Zdaniem prof. Jerzego Buzka to trend, który widać w wielu europejskich krajach. Dodaje jednak, że nawet jeśli firma świetnie sobie radzi lokalnie, nie oznacza to, że poradzi sobie z konkurencją w UE. Wiele firm odkryło, że wzmocnieniem może być umiędzynarodowienie.
– Wiele rządów europejskich stara się stworzyć u siebie coś w rodzaju czempionów narodowych. To nie jest polski pomysł. Trzeba jednak pamiętać o tym, że na dużym europejskim rynku taki narodowy czempion może sobie nie dać rady. Dlatego firmy europejskie już dawno odkryły, że warto się umiędzynarodowić po to właśnie, żeby te czempiony mogły wygrywać na europejskim rynku, skoro go otworzyliśmy – przekonuje w rozmowie z agencją informacyjną Newseria Biznes prof. Jerzy Buzek, były premier RP i przewodniczący Parlamentu Europejskiego.
Wicepremier i minister rozwoju Mateusz Morawiecki w Planie na Rzecz Odpowiedzialnego Rozwoju podkreślił, że w Polsce jest znacznie mniej czempionów niż na rynkach rozwiniętych. Podstawą krajowej gospodarki jest sektor małych i średnich przedsiębiorstw (99,8 proc. firm), który odpowiada za 70 proc. PKB oraz podobny odsetek miejsc pracy. Według przytaczanego w planie rankingu „Forbesa” tylko sześć polskich firm może być uznanych za światowe czempiony, podczas gdy w Wielkiej Brytanii jest ich 95, we Francji – 64, w Niemczech – 50, a w Hiszpanii – 28. Na całym świecie takie firmy najwięcej wydają na badania i rozwój, tworzenie innowacyjnych produktów i usług oraz chronią gospodarkę przed zjawiskiem tzw. drenażu mózgów.
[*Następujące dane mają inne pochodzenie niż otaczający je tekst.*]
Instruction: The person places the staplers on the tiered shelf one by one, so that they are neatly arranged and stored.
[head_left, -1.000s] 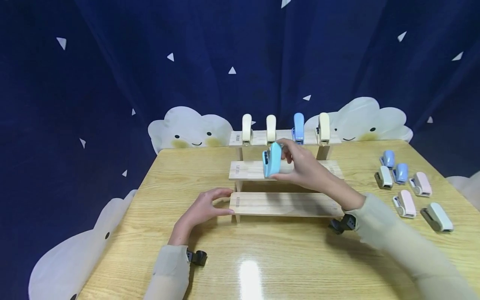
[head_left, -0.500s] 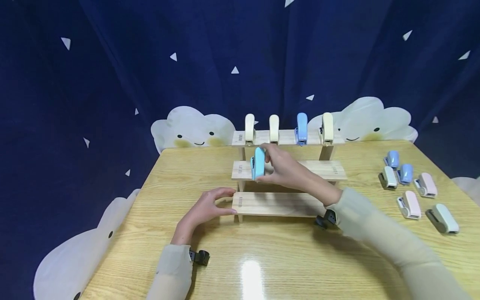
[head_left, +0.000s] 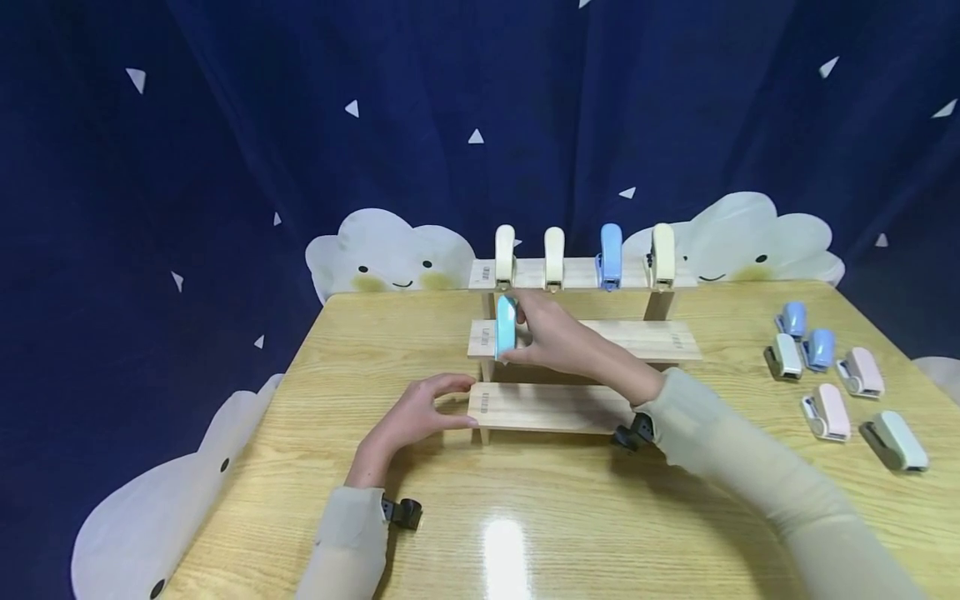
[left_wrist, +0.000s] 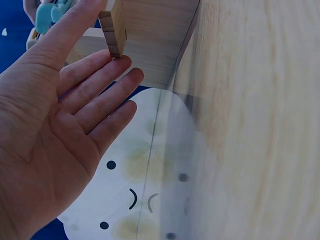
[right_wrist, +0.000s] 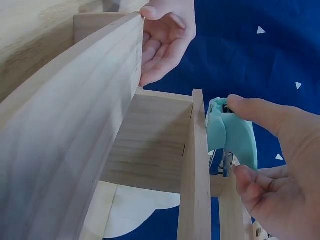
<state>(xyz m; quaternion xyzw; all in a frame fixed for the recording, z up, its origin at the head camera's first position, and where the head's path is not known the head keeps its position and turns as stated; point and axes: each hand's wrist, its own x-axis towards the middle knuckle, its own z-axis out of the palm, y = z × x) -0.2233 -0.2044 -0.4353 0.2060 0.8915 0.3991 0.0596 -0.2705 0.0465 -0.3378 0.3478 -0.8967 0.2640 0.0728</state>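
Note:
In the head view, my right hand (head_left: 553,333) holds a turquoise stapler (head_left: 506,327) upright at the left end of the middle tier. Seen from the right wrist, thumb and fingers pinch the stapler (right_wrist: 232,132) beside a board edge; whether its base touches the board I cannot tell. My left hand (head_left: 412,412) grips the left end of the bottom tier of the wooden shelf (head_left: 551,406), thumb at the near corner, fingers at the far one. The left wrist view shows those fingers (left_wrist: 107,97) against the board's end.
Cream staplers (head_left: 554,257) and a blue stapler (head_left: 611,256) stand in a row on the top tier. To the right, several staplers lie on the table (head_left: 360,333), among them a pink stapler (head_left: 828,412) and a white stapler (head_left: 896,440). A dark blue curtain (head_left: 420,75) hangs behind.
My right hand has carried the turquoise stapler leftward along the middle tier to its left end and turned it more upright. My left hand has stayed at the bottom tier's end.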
– Podczas Europejskiego Kongresu Gospodarczego przedstawiciel węgierskiego rządu mówił o internacjonalizacji gospodarki, o internacjonalizacji małych i średnich przedsiębiorstw. A więc to jest nieco inne podejście niż polskie, być może Węgrzy mają doświadczenie z ostatnich paru lat i dlatego odchodzą nieco od tego narodowego podejścia, które polski rząd często proponuje. Ale oczywiście i jednego i drugiego musimy mieć odpowiednie proporcje. Żadnej z tych idei nie należy negować, tylko przyjąć właściwe proporcje – podkreśla prof. Buzek.
Autorzy Planu na rzecz Odpowiedzialnego Rozwoju podkreślają, że rozwój polskich firm pociągnie za sobą rozwój całej gospodarki. Większe firmy mają bowiem lepsze warunki do wdrażania innowacji, tworzenia wysokojakościowych miejsc pracy czy ekspansji zagranicznej. Mają też dostęp do tańszego kapitału i większe możliwości fuzji i przejęć. W planie wskazano także na konieczność szukania rynków zbytu dla przedsiębiorstw, które mają potencjał uzyskania statusu czempiona.
– Niewątpliwie jest stała zależność pomiędzy działalnością gospodarczą a tym, o czym decyduje i w jaki sposób działa państwo – podkreśla prof. Jerzy Buzek. – To wiąże się również z tym, czy kapitał ma swoją narodowość.
Zdaniem byłego premiera RP i przewodniczącego Parlamentu Europejskiego również ważnym wyzwaniem dla państwa jest takie ukształtowanie wzrostu gospodarczego, aby sprzyjał on obywatelom i żeby wszyscy mogli odczuć jego pozytywne skutki.
– To jest problem, z którym borykamy się od lat. Dotyczy on pełnej liberalizacji czy daleko idącej liberalizacji gospodarki i tego, w jaki sposób odpowiedzieć na wyzwania, zagrożenia i oczekiwania społeczne – zauważa prof. Jerzy Buzek. – Gospodarka rynkowa od dawna próbuje odpowiedzieć na te pytania i ciągle nie ma ostatecznej odpowiedzi i zapewne nigdy jej nie będzie. Zawsze poruszamy się pomiędzy bardzo silnymi regułami liberalnymi a czymś, co można nazwać społecznym podejściem. W tych ramach należy szukać równowagi i najbardziej korzystnych rozwiązań, które mogłyby nam pomóc szybko się rozwijać, a równocześnie spełniać oczekiwania społeczne.